Omit the pictures and reproduce the rest of the listing exactly.

┄┄┄┄┄┄

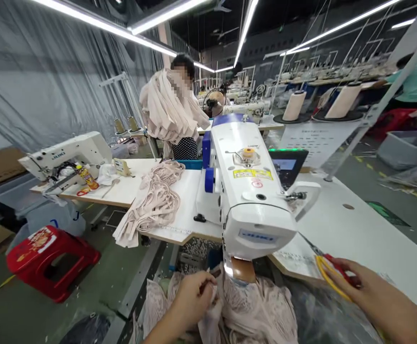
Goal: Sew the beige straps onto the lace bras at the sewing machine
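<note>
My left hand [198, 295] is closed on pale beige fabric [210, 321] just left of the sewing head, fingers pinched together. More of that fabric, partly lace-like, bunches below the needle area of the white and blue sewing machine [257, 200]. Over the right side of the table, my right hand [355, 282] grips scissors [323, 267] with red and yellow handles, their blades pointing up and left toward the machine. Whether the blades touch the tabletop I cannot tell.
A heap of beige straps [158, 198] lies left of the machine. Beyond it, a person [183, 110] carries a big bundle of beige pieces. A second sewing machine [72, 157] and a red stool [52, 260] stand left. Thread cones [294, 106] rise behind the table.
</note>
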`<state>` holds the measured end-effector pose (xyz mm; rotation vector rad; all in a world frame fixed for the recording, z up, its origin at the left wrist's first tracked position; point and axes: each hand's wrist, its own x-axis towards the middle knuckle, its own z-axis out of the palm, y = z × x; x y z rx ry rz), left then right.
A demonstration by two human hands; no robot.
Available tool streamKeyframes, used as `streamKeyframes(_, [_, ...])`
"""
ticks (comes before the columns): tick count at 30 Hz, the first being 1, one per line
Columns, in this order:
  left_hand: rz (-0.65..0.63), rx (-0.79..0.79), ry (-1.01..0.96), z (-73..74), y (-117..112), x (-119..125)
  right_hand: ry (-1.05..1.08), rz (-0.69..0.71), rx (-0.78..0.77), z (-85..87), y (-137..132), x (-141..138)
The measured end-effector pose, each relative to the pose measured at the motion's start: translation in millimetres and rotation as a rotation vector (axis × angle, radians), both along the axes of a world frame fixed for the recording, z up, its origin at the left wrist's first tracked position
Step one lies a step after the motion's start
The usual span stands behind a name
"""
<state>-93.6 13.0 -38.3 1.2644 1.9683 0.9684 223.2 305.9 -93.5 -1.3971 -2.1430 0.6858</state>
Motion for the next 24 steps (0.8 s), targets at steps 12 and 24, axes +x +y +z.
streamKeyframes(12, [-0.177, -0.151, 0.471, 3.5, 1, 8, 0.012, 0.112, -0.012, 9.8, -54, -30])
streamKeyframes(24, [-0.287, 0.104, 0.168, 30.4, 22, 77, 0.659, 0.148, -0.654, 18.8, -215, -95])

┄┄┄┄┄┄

# [Answer to the exercise]
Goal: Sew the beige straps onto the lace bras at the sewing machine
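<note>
My left hand [198, 295] is closed on pale beige fabric [210, 321] just left of the sewing head, fingers pinched together. More of that fabric, partly lace-like, bunches below the needle area of the white and blue sewing machine [257, 200]. Over the right side of the table, my right hand [355, 282] grips scissors [323, 267] with red and yellow handles, their blades pointing up and left toward the machine. Whether the blades touch the tabletop I cannot tell.
A heap of beige straps [158, 198] lies left of the machine. Beyond it, a person [183, 110] carries a big bundle of beige pieces. A second sewing machine [72, 157] and a red stool [52, 260] stand left. Thread cones [294, 106] rise behind the table.
</note>
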`<state>` holds the measured end-effector pose (xyz mm; rotation vector rad; all in a world frame fixed for the recording, z up, its origin at the left wrist's first tracked position; point and axes: each hand's wrist, its own x-axis towards the middle knuckle, its own z-axis out of the palm, y = z × x; x y z rx ry rz), left then right.
A demonstration by two human hands; no robot.
Available tool streamKeyframes, used as `streamKeyframes(_, [_, ...])`
"""
ticks (comes before the columns): tick count at 30 Hz, the first being 1, one per line
Columns, in this order:
  left_hand: rz (-0.65..0.63), rx (-0.79..0.79), ry (-1.01..0.96), z (-73..74), y (-117..112), x (-119..125)
  right_hand: ry (-1.05..1.08), rz (-0.69..0.71), rx (-0.78..0.77), z (-85..87), y (-137..132), x (-141..138)
The measured end-effector pose, each relative to the pose measured at the motion's start: translation in millimetres and rotation as a rotation vector (axis × angle, radians), both along the axes of a world frame fixed for the recording, z up, its origin at the left wrist's first tracked position
Step one lies a step after the motion's start
The usual span stands behind a name
"""
<state>-93.6 13.0 -38.3 1.2644 1.9683 0.9684 223.2 305.9 -93.5 -1.3971 -2.1430 0.6858</state>
Motion for the next 24 steps (0.8 s), targets at steps 12 and 24, axes +x +y +z.
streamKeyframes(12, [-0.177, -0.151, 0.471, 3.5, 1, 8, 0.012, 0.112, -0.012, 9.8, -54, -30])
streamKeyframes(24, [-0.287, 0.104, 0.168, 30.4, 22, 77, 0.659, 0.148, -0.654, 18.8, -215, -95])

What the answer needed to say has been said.